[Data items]

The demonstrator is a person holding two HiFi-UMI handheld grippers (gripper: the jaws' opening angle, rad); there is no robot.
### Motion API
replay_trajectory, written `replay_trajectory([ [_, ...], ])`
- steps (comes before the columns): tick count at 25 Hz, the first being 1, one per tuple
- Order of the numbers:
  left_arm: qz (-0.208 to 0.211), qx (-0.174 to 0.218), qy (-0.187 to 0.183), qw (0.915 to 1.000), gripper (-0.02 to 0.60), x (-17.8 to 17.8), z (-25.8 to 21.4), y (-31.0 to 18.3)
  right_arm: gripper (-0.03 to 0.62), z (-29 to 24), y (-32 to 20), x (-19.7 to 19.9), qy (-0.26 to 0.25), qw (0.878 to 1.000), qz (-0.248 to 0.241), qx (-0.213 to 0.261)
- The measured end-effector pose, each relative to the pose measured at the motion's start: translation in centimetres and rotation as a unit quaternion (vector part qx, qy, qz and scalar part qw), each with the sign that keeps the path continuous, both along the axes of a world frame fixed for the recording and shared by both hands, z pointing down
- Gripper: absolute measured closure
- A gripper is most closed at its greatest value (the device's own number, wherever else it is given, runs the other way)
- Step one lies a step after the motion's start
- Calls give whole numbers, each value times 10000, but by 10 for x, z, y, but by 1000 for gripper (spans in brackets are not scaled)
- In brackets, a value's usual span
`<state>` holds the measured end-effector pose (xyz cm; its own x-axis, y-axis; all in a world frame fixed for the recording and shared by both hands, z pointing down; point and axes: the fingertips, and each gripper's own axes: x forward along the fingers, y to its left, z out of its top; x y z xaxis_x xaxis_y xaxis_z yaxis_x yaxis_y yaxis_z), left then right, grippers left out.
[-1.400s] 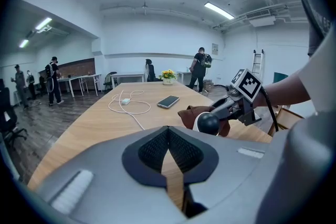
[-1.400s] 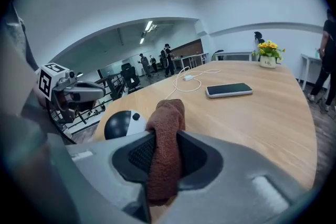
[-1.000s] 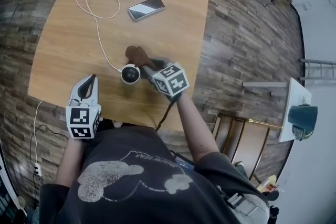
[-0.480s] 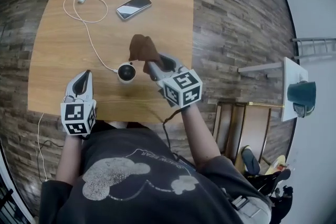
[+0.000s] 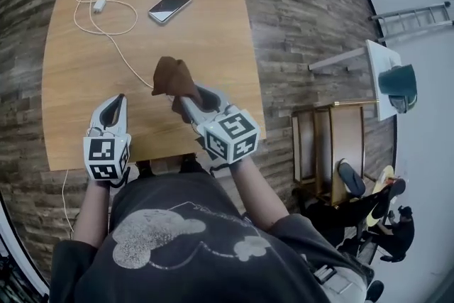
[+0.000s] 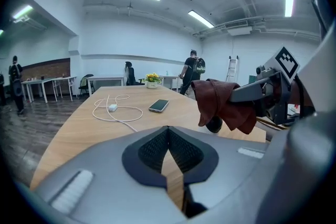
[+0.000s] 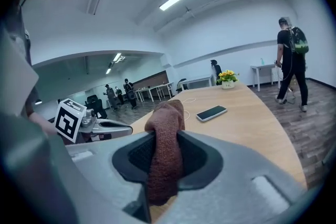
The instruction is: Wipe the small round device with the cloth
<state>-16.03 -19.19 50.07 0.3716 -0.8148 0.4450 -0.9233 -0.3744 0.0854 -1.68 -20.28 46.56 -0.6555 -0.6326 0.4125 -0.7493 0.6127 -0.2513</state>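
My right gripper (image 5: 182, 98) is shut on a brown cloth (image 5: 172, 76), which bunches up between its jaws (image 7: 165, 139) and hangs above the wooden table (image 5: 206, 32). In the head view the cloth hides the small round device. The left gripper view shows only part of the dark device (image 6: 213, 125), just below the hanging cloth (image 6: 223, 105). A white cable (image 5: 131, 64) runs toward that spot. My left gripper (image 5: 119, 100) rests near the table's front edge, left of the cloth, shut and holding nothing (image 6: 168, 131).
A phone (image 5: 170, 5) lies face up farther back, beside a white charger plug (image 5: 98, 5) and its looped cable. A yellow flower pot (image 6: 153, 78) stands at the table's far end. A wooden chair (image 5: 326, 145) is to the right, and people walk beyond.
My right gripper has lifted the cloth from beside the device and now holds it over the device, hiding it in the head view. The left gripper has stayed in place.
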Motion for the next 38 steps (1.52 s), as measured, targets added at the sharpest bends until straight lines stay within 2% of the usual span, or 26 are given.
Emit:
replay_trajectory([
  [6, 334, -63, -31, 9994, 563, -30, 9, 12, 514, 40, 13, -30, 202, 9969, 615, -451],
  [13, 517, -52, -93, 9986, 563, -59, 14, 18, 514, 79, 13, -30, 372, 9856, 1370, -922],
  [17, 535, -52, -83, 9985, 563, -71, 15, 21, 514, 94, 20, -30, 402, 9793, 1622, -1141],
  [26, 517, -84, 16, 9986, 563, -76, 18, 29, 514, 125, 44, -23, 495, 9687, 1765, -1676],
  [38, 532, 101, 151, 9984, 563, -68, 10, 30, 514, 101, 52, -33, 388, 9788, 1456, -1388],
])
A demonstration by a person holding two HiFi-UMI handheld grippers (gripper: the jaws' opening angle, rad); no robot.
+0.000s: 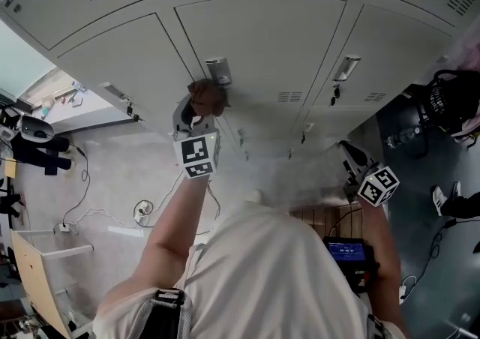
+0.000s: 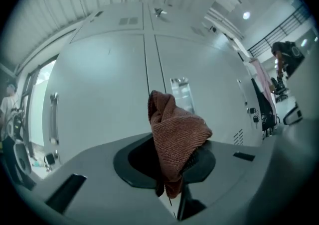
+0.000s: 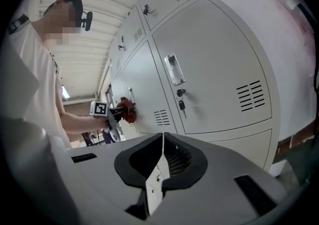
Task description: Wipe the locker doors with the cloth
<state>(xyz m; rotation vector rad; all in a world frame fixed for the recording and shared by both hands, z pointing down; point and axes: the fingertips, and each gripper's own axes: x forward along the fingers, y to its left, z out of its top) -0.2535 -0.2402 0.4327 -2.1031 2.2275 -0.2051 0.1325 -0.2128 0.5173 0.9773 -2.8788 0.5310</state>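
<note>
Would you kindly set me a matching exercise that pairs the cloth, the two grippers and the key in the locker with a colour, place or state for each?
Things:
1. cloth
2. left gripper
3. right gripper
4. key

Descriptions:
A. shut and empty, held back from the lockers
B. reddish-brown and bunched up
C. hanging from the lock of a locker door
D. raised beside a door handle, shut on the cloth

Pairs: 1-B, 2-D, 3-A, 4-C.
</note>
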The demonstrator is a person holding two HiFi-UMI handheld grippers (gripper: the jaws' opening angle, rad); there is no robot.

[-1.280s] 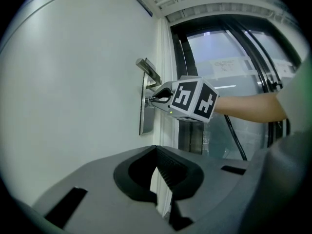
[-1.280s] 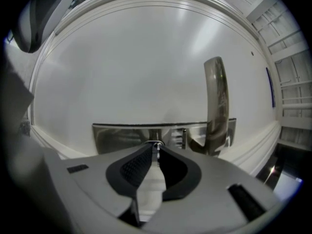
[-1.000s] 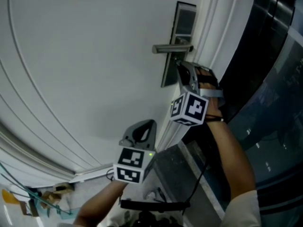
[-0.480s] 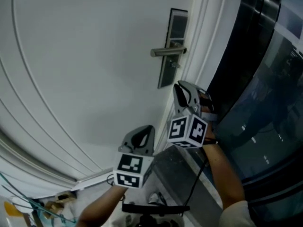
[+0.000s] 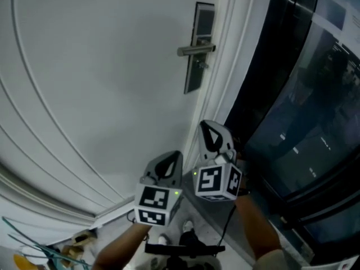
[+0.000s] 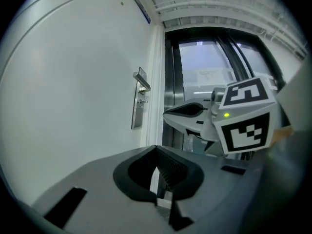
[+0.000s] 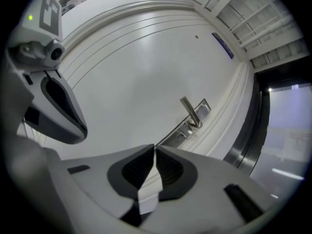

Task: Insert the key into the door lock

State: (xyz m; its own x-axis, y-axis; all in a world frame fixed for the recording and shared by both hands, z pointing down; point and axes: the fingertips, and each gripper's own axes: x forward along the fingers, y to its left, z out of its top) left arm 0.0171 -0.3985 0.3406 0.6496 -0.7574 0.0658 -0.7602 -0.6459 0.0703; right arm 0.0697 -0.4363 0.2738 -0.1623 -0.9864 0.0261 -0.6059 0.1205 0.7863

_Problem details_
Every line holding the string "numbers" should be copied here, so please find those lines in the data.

_Response to this task_
- Order of the numbers:
- Calls give whole numbers, each value times 10000, but by 10 for x, z, y, but by 1000 for gripper (spans in brackets are not scaled)

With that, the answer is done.